Driven by recent findings concerning strong sex differences in visual scanning of faces [35], we computed a repeated measures ANOVA with sex as the between-subjects factor and emotion as the within-subjects factor on duration of eye fixation. Although we found a main effect of emotion (F(6,23) = 2.60, p<.05), there was no main effect for sex (F(1,28) = .89, p = .35), nor was there a significant sex×emotion interaction (F(6,23) = .77, p = .60). Next a MANOVA was computed to investigate the effects of sex on personality traits. We found a significant effect of sex on personality traits (F(5,24) = 4.15, p<.005), that was driven by a significant differences in the trait of openness. Men in our sample rated themselves significantly more open to experience than did females (F(1,28) = 4.96, p<.05).
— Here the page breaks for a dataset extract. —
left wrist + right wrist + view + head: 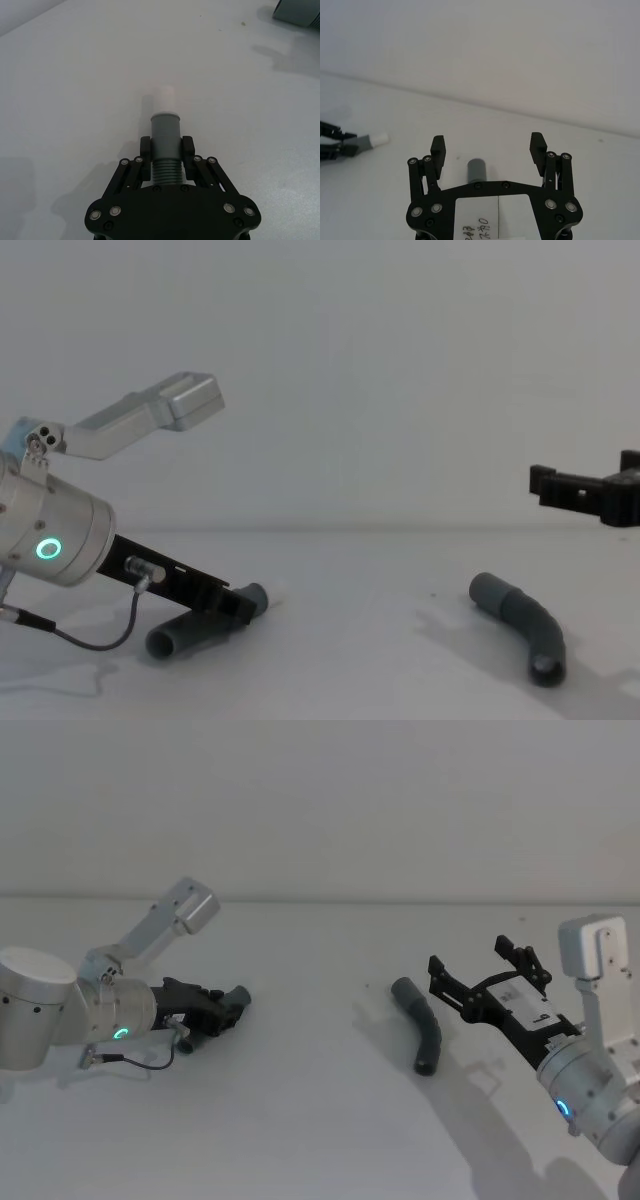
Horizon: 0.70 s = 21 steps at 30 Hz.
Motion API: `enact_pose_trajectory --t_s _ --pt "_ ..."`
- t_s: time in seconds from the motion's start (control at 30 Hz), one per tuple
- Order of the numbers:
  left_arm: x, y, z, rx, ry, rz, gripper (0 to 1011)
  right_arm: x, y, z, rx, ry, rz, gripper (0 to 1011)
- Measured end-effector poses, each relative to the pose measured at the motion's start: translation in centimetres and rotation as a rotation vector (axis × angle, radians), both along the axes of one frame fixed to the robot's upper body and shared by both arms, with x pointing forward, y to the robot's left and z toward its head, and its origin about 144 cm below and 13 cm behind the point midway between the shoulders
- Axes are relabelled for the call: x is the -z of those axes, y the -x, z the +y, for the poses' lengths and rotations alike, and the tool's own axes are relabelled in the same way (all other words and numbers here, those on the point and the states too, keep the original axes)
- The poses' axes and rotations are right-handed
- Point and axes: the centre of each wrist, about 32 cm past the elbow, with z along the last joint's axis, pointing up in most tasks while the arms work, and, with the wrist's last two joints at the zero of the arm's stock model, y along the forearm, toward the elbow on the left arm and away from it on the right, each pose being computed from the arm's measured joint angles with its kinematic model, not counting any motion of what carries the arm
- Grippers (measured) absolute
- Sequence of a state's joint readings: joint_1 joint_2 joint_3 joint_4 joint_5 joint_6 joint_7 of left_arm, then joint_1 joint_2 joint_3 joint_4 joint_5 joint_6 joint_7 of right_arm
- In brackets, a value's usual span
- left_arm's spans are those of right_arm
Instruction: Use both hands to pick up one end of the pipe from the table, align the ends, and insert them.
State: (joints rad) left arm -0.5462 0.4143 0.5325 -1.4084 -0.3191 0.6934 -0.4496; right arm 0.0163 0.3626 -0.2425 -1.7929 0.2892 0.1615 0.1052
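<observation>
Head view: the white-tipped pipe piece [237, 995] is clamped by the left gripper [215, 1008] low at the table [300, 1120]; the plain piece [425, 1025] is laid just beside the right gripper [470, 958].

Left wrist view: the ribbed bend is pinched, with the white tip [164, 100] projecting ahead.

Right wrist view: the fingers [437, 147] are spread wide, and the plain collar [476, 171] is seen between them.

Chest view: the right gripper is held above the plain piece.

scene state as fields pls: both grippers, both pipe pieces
left gripper: shut on the white-tipped pipe piece, fingers at the base of its grey collar
white-tipped pipe piece: low at the table, tip pointing past the fingers
right gripper: open, raised near the plain pipe piece, not touching
plain pipe piece: lying on the table
joined: no, pieces apart
</observation>
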Motion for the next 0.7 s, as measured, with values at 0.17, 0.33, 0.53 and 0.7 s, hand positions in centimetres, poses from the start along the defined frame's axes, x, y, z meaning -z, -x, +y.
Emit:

The results of our study suggest that personality is related to one of our most basic and earliest developing behavioral mechanisms for social adaptation: eye contact with faces. As illustrated in Figure 2, individuals high in the personality trait of neuroticism attend more to the most emotionally arousing and/or most informative features of the fearful face (the eyes), while those low in neuroticism spend less time doing so. Individuals high in neuroticism may perceive a salient emotional image signaling a threat in the immediate environment, while those low in neuroticism may perceive a stimulus less laden with emotional content. In this way, personality may be related to not just how individuals interpret and think about what they see, but what emotionally salient contextual information they attend to in the first place.
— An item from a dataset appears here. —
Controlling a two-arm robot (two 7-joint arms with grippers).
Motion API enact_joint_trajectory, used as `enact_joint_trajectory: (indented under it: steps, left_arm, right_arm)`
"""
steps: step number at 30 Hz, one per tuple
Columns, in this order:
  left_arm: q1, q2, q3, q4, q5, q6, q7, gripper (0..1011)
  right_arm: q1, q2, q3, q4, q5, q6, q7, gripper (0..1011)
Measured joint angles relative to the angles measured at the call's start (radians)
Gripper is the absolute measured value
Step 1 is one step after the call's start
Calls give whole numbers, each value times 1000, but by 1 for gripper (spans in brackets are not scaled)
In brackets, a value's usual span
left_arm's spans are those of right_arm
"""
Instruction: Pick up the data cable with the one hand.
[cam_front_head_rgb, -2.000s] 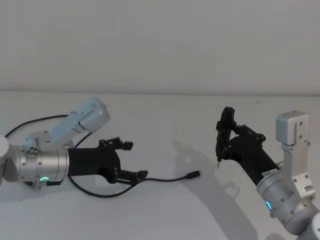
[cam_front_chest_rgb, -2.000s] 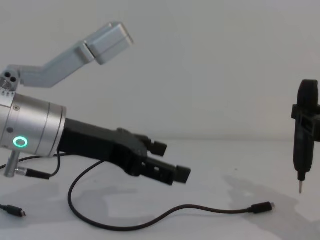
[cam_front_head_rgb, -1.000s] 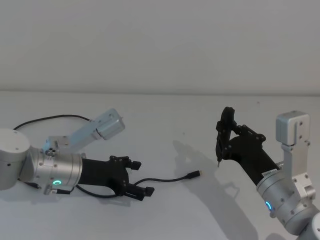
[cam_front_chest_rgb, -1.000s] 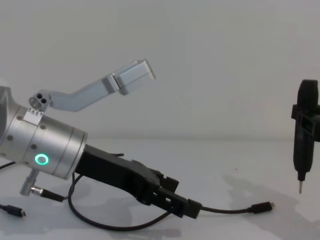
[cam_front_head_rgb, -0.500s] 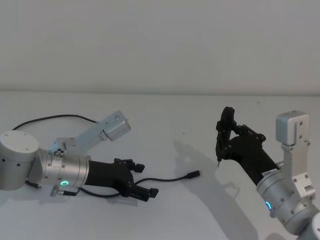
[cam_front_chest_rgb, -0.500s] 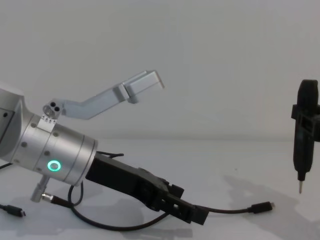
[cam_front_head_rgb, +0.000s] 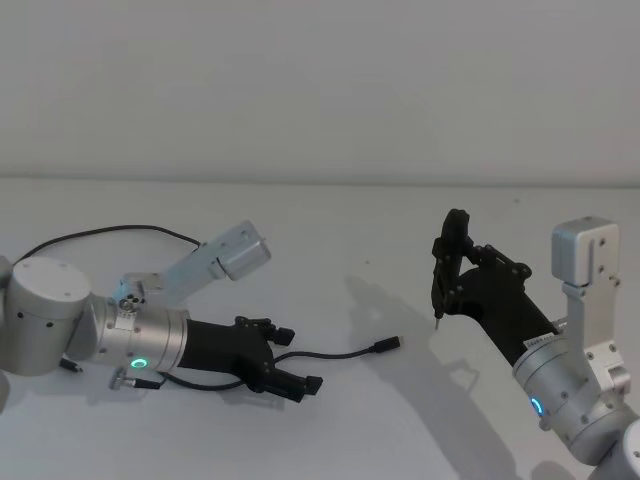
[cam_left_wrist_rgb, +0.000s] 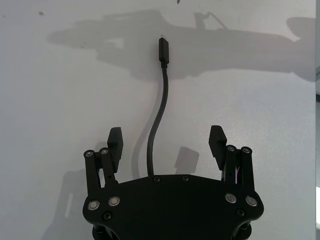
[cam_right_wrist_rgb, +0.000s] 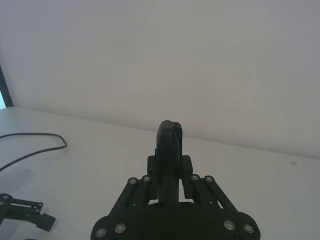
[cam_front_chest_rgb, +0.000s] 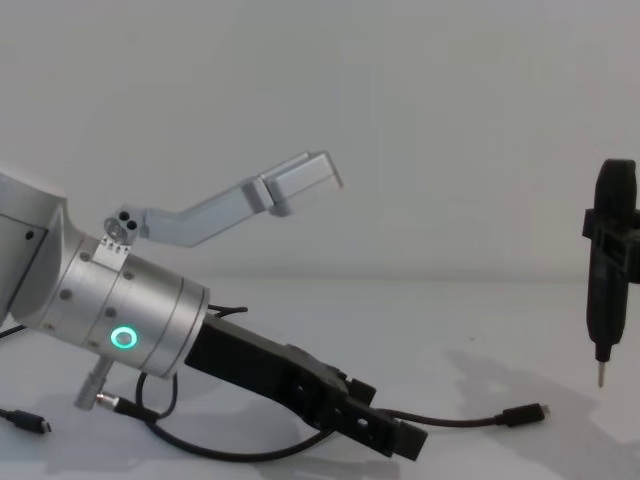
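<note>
As the left gripper (cam_front_head_rgb: 297, 360) has moved: forward and down over the last two seconds, from well above the cable's loop to low over the cable (cam_left_wrist_rgb: 159, 112), nearer its plug (cam_left_wrist_rgb: 163, 50).
Left fingers (cam_left_wrist_rgb: 115, 142): spread wide and holding nothing. The cable runs between them, closer to one finger than the other, and seems to touch neither in the wrist view.
Cable: lying loose on the table (cam_front_head_rgb: 350, 230). Its free end and plug stretch out ahead of the gripper, and the rest curls back under the arm. The plug end has barely shifted in that time.
Height: in the chest view the lower fingertip looks down at the cable's level, though whether it touches the table cannot be told.
Right gripper (cam_front_head_rgb: 452, 272): well apart from the cable, raised beyond the plug end and closed on a pen tool (cam_front_chest_rgb: 608, 300). It is parked, just as it was two seconds ago.
Meaning for the task: the approach looks about finished, with the cable bracketed but not gripped. I judge the next move is to close on it, then lift.
Risk: a thin cord lying flat may slip under the fingertips if they close above it. Being off-centre, it would be pushed sideways first.
</note>
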Motion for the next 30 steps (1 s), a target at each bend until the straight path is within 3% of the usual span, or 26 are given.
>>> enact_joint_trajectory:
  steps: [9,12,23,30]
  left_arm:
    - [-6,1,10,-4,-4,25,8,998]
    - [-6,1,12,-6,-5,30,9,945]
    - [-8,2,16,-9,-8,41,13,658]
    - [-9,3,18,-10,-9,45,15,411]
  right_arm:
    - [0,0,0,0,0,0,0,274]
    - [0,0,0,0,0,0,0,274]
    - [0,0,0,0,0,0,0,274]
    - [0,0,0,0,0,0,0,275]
Our findings are consistent with a trait congruency model [8] in which individuals may seek out information that is congruent with their personality traits and avoid information that is not. In our study, subjects high in neuroticism not only spent more time looking at the eye region of fearful faces, but made more saccades to that area, possibly pointing to hyper scanning and/or an inability to disengage from an emotionally arousing stimulus. Neuroticism has been linked to both trait (enduring) and state (temporary) dysregulated negative affect including fear and anxiety [32]. This effect is consistent with and extends prior behavioral studies that have documented an attentional bias towards trait congruent, highly arousing stimuli [36][38]. Our highly neurotic subjects seemed to be most attracted to the eyes of fearful faces, a stimulus that is congruent with their more negative personalities.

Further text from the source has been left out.